Instructions to follow: Where a line of the entries holds the string "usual", copy that line.

*** Opening of Source data ***

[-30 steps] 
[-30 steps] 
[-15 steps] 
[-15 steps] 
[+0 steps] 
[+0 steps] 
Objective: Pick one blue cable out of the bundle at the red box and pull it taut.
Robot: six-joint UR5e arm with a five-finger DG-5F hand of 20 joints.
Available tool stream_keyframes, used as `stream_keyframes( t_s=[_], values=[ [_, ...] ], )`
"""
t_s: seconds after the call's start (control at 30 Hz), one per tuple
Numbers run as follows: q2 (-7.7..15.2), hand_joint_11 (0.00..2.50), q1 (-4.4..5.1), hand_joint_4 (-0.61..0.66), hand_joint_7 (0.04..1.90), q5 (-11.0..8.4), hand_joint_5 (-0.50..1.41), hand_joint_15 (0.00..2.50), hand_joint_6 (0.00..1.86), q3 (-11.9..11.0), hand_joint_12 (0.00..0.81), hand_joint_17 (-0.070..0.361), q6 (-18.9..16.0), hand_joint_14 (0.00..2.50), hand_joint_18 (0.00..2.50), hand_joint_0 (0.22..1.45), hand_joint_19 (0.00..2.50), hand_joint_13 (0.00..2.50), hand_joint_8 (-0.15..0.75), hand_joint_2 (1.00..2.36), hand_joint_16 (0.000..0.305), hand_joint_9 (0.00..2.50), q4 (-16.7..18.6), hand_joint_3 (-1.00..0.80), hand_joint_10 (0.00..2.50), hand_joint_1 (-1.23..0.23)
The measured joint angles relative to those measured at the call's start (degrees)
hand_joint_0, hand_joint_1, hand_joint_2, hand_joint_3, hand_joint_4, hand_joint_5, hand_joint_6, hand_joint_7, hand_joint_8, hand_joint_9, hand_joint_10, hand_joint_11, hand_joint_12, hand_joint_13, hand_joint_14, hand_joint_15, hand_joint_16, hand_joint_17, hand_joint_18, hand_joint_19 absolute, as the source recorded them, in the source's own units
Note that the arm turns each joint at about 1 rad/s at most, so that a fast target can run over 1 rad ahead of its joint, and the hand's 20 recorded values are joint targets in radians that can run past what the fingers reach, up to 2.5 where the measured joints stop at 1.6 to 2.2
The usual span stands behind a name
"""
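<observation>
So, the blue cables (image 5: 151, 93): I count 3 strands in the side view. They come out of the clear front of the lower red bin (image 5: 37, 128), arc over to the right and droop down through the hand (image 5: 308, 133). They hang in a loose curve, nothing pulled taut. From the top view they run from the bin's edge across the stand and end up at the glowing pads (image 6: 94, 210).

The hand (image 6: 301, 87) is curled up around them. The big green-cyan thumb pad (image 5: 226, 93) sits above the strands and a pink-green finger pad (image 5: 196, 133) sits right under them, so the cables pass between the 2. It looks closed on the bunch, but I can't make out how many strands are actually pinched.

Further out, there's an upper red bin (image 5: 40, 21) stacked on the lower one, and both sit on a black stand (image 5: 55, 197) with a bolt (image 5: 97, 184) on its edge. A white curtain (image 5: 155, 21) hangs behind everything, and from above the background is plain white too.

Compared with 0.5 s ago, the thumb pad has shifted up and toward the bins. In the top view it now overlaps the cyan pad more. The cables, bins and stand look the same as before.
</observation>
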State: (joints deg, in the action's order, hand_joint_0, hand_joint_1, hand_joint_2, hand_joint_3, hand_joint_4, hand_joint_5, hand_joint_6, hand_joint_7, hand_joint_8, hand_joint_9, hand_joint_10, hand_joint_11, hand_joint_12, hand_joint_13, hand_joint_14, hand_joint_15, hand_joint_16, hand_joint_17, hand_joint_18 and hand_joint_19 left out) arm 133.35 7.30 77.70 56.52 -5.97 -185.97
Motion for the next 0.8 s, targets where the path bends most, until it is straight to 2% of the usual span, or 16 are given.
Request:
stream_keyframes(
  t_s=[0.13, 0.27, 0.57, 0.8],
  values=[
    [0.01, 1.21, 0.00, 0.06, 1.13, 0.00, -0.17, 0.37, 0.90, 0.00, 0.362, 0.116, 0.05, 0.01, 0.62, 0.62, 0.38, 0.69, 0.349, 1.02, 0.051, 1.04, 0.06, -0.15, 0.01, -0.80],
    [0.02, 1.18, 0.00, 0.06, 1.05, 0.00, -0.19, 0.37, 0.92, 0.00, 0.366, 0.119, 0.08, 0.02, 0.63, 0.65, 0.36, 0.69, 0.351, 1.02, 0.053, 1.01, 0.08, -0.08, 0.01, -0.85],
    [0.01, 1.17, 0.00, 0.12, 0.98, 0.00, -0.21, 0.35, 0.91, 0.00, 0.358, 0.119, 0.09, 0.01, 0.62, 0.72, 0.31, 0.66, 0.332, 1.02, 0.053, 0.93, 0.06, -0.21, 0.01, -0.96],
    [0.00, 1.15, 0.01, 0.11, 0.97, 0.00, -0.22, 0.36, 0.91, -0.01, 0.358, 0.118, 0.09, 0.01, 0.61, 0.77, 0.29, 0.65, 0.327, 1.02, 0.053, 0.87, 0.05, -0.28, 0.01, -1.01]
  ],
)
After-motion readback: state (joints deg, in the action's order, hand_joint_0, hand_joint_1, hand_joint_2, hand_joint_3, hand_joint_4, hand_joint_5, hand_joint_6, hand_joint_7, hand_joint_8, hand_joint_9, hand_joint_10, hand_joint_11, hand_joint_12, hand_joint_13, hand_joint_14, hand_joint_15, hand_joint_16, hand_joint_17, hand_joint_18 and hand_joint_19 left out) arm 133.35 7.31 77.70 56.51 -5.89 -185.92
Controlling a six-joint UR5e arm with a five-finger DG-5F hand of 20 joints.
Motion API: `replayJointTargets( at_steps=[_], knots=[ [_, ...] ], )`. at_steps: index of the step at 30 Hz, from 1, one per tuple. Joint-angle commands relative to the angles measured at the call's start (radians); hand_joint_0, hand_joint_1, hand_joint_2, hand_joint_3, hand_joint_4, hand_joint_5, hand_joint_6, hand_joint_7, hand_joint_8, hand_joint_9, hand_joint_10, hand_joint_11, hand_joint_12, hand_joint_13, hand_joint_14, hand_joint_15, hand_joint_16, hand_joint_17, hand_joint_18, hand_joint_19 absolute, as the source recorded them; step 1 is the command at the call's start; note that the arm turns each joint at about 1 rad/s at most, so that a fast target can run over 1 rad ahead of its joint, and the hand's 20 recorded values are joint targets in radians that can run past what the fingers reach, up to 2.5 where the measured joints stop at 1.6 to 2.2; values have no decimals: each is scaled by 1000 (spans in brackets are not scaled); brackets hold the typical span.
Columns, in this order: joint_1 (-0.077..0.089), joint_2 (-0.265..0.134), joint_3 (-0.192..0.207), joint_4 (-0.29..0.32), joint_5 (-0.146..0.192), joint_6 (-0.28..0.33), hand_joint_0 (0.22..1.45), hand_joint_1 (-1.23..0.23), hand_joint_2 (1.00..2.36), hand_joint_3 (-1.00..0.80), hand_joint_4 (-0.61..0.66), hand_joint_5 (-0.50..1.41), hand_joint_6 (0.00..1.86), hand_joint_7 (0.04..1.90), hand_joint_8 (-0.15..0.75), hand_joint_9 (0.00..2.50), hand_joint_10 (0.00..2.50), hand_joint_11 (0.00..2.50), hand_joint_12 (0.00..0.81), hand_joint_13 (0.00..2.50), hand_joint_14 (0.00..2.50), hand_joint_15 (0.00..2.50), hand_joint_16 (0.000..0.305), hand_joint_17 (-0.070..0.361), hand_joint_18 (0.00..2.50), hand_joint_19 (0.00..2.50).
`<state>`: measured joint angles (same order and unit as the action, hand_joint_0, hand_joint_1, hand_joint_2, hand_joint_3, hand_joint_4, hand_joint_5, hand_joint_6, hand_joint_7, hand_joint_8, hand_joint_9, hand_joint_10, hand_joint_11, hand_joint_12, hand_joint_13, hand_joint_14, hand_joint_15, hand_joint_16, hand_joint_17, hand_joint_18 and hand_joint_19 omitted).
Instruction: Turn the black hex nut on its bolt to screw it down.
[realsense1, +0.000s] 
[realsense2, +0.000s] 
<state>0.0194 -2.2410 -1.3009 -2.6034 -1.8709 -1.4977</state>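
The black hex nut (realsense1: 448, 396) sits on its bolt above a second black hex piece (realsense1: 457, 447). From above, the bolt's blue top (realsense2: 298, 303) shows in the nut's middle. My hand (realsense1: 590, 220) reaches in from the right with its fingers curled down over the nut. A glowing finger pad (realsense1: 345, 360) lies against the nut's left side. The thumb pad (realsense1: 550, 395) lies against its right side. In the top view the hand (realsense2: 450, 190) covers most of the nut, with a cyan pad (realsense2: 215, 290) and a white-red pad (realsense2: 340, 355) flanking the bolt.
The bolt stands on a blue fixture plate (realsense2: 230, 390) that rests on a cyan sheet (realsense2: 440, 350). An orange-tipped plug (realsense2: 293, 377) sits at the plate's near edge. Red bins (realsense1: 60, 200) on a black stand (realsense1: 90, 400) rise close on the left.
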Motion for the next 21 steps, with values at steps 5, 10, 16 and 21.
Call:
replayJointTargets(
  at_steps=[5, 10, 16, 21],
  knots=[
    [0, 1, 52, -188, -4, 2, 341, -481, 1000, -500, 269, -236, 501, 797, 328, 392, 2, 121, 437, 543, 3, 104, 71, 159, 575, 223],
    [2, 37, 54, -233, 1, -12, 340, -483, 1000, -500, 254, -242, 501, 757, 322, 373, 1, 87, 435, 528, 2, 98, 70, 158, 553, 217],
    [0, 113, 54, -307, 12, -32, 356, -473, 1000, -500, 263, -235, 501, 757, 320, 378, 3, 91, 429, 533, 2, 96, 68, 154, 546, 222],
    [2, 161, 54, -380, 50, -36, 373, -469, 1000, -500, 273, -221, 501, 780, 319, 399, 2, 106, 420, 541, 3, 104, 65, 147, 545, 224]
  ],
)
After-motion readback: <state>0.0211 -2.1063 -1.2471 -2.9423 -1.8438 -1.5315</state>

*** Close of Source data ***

Answer to this problem:
The usual span stands behind a name
Motion for the next 0.8 s, targets where the path bends most, until it is straight to 2% of the usual span, or 16 are given.

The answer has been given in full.